Perhaps, when a student fails several reading quizzes, I could write, "Advancement here is unlikely until you have mastered skills you have not spent your time here working to acquire."
When as student writes a paper that is clearly nowhere near what the assignment requires and justifies it with arguments like, "I'm not interested in that subject" or "I couldn't find anything in Bing on that topic" or "I only write on subjects I'm passionate about," I could perhaps respond with, "I wish you well with your future company" or "You have spent too much college time on personal matters. I am forced to go in another direction."
What about the student who plagiarizes and essay or cheats on a test? I'd love to write, "At this school, we value integrity, and your recent actions compromise that integrity.

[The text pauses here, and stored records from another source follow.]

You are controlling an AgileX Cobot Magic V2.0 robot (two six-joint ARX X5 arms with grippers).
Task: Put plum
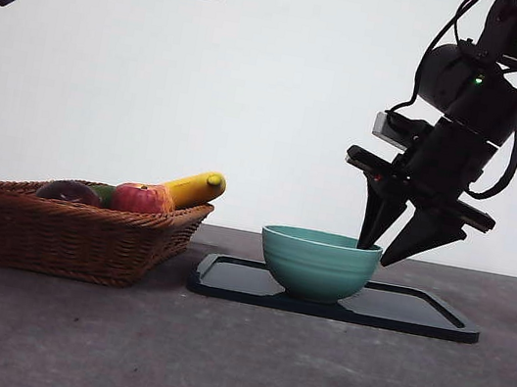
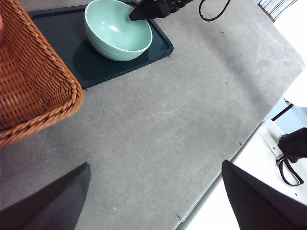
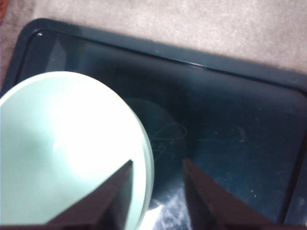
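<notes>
Front view, left to right. No brand, label or writing is legible. A wicker basket [image 1: 74, 230] stands at left on the grey tabletop [image 1: 229, 367]. The plum [image 1: 69, 192], dark and round with no evident long axis, lies in the basket's left part, beside a green fruit [image 1: 105, 193], a red apple [image 1: 141, 199] and a yellow banana [image 1: 196, 187] pointing up and right. At centre, a teal bowl [image 1: 317, 262] sits on a dark tray [image 1: 417, 314]. The right gripper [image 1: 395, 256] straddles the bowl's right rim, jaws open, one tip inside, one outside. The left gripper [image 2: 153, 191] waits high over bare tabletop, jaws spread wide.
</notes>
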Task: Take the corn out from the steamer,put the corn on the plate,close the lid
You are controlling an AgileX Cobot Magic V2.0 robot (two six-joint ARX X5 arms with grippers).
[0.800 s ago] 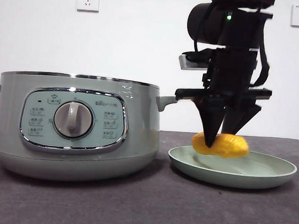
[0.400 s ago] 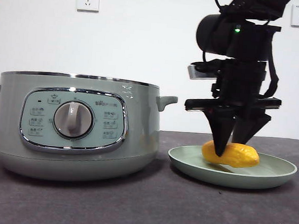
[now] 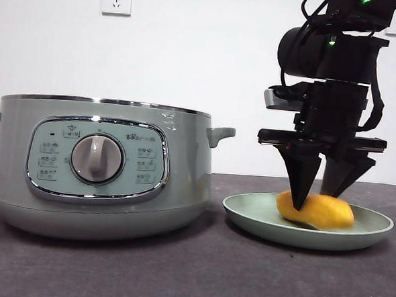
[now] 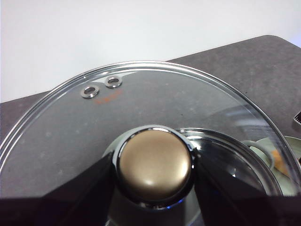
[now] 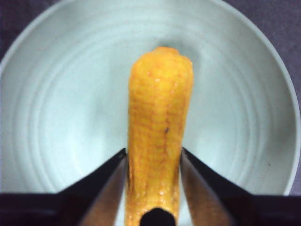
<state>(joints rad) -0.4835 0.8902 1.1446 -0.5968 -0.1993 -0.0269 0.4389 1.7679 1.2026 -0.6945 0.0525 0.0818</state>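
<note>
corn [image 3: 320, 211]: you now have it lying on its side on the plate [image 3: 261, 216], a little to the far-from-steamer side of the middle. A second ago it hung just above the dish near its steamer-side rim; half a second ago it was touching down; since then it has slid further across.

right gripper [image 3: 323, 194]: it has come down and drifted with the cob, and its fingers [image 5: 110, 186] flank the cob on both sides. In the right wrist view they look as if they are touching its flanks, but you cannot be sure whether they still pinch it or have just eased off; the front view does not settle it.

plate: it sits on the desk [image 3: 197, 276] just beside the steamer [image 3: 96, 166], apart from it, and has not shifted.

steamer: it stands open, its chrome rim bare, in the same spot as before.

lid [image 4: 141, 122]: you hold it well above the steamer; only a sliver of its steel edge shows at the top of the front view, unchanged across the second.

left gripper [image 4: 155, 165]: its fingers [image 4: 80, 188] are clamped on the lid's knob [image 4: 155, 162] from both sides.

meaning for the task: taking out is done and placing is as good as done. What looks left is letting go of the cob, lifting the right arm clear, then lowering the lid onto the steamer.
</note>
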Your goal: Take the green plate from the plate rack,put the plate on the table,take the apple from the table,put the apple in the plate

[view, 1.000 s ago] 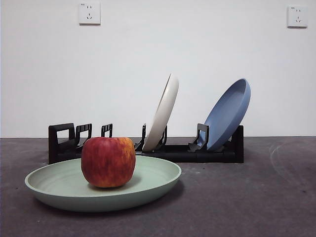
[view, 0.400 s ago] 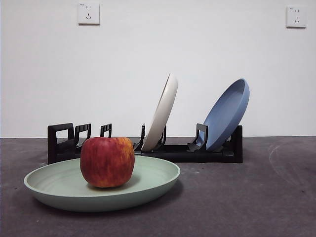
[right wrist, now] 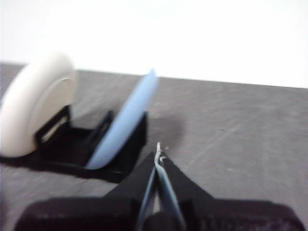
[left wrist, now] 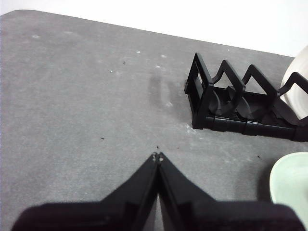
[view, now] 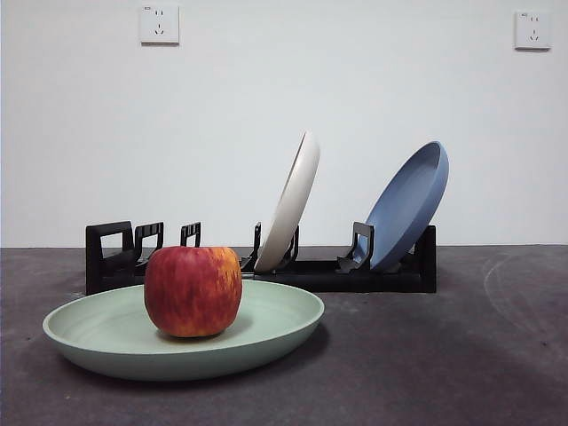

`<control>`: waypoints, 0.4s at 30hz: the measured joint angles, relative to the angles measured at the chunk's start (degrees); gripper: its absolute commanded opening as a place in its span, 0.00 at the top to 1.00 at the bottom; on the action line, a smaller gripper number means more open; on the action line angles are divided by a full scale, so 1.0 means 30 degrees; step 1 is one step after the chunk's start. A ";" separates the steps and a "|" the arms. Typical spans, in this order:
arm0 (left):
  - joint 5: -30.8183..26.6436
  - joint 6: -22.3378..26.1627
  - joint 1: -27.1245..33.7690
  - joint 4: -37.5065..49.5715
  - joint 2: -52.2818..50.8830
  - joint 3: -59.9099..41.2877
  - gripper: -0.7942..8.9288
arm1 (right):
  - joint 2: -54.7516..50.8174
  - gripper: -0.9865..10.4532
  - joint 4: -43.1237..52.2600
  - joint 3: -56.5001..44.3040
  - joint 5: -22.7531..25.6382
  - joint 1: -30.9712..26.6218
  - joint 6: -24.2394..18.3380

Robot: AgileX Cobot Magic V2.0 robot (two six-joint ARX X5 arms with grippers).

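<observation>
A red apple [view: 193, 291] with yellow-orange streaks sits upright inside a pale green plate [view: 275, 324], a little toward nine o'clock of the plate's centre. The plate lies flat on the dark grey counter [view: 444, 364].

Behind the plate, toward twelve o'clock, a long black plate rack [view: 319, 273] runs across the counter. A cream-white plate [view: 293, 200] leans in a slot near the rack's middle. A blue plate [view: 410, 202] leans at the rack's three o'clock end. The slots at the nine o'clock end, by the squared loop handle, hold nothing.

The left end effector [left wrist: 157, 157] hangs over bare counter, jaws clenched together on nothing, near the rack's handle end and apart from the green plate's rim [left wrist: 288, 185].

The right end effector [right wrist: 158, 153] is also clenched empty, just beside the rack's blue-plate end; this view is blurred.

Two wall sockets [view: 159, 24] sit high on the white wall.
</observation>
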 measured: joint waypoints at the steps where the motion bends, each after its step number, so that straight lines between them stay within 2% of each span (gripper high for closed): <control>1: 0.0000 0.0000 0.0000 0.0000 0.0000 0.0000 0.92 | -0.0729 0.91 0.0335 -0.0874 0.0000 -0.0342 0.0182; 5: 0.0000 0.0000 0.0000 0.0000 0.0000 0.0000 0.92 | -0.3162 0.91 0.0270 -0.3279 0.0000 -0.1421 0.0517; 12: 0.0000 0.0000 0.0000 0.0000 0.0000 0.0000 0.92 | -0.6346 0.91 -0.0852 -0.4459 0.0634 -0.2076 0.0583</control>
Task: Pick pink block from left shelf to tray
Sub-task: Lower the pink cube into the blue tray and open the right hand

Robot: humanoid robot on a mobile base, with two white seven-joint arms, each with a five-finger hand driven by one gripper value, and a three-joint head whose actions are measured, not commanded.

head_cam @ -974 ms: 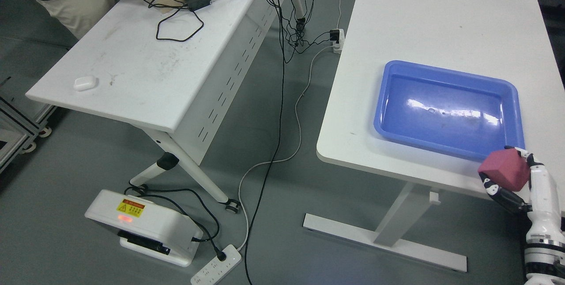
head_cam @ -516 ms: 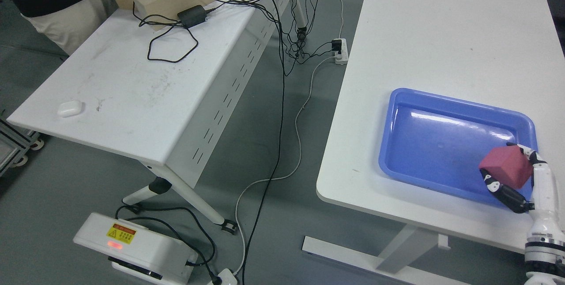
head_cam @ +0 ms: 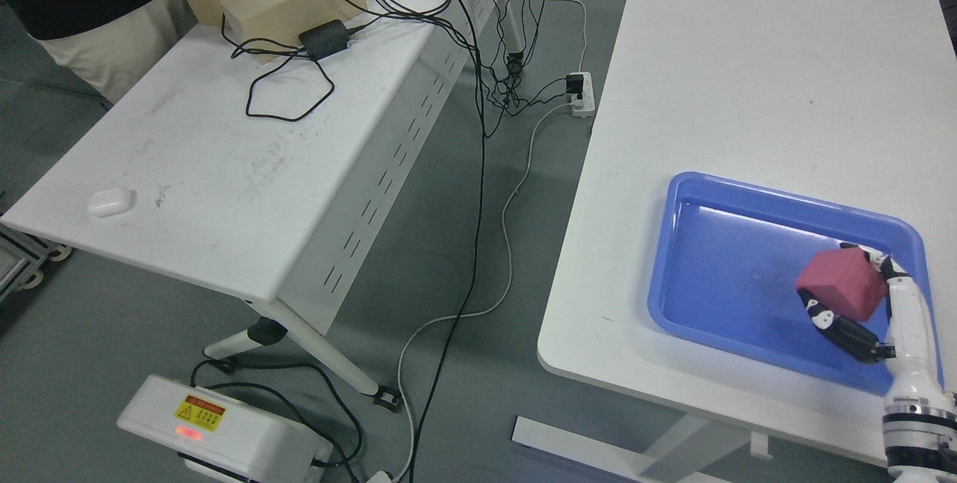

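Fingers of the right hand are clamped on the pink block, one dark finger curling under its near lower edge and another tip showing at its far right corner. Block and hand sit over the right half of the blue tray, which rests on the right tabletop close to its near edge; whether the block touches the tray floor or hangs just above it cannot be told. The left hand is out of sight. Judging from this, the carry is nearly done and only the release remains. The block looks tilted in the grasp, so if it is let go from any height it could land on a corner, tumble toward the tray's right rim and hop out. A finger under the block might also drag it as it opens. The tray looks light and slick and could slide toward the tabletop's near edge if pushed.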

Therefore, we have decided to let you go as we consider possibly legal action."
Maybe these notes should be on school letterhead and printed pink paper.
Wouldn't it be nice to send chronically late students to a time management seminar? Am I
the only professor who wants require a workshop on interpersonal communication to students who blow off group work and then complain about the grades attached to their non-performance?
And while I'm ranting a little, if we have to keep learning the same dang thing in sexual harassment classes, why can't a few students learn about teacher harassment? I don't know an instructor who doesn't have to deal with a barrage of emails and conferences containing personal attacks, character assassinations, and threats every semester. Where is the re-education for these bullies?
In the supposed "real" world, much of education is still controlled by a bunch of mostly wealthy jerks who know next to nothing about how humans learn or what is actually good for students at any level. (I'm looking at you, Texas Legislature. Yes, I'm talking about you, boards of trustees pretty much everywhere.) These same jokers complain that colleges are filled with elitists who are brainwashing children and failing to teach them "real world" skills.
It is hard to convince students and voters and fans of reality t.v. that these people do violence to the very system they claim to serve. (Need help with that word, violence? Look it up!) And the students who are just want to get through the class and get their credits? They need to ask themselves if they think their future employers (they are likely to have more than one) will accept the same attitude toward their businesses. They should ask if, should they reach a position of authority, how long they will tolerate such lethargy with those under them.
I am not at all saying that they need to be mindless robots who just obey orders without questioning anything. But why be the robot of a system or spirit of apathy? Why do they treat education like a cheeseburger, a quickly consumed and forgotten meal whose parts (like tomatoes or algebra) they can just toss away if they haven't acquired a taste for them?
Since when did I become, instead of a trained instructor, a line server, doling out unwanted vegetables to groups of people who would rather eat elsewhere, and are waiting for their parents to pick them up?
Maybe, instead of "You're fired," I should just say, "Grow up." But doing so might just get out of a job.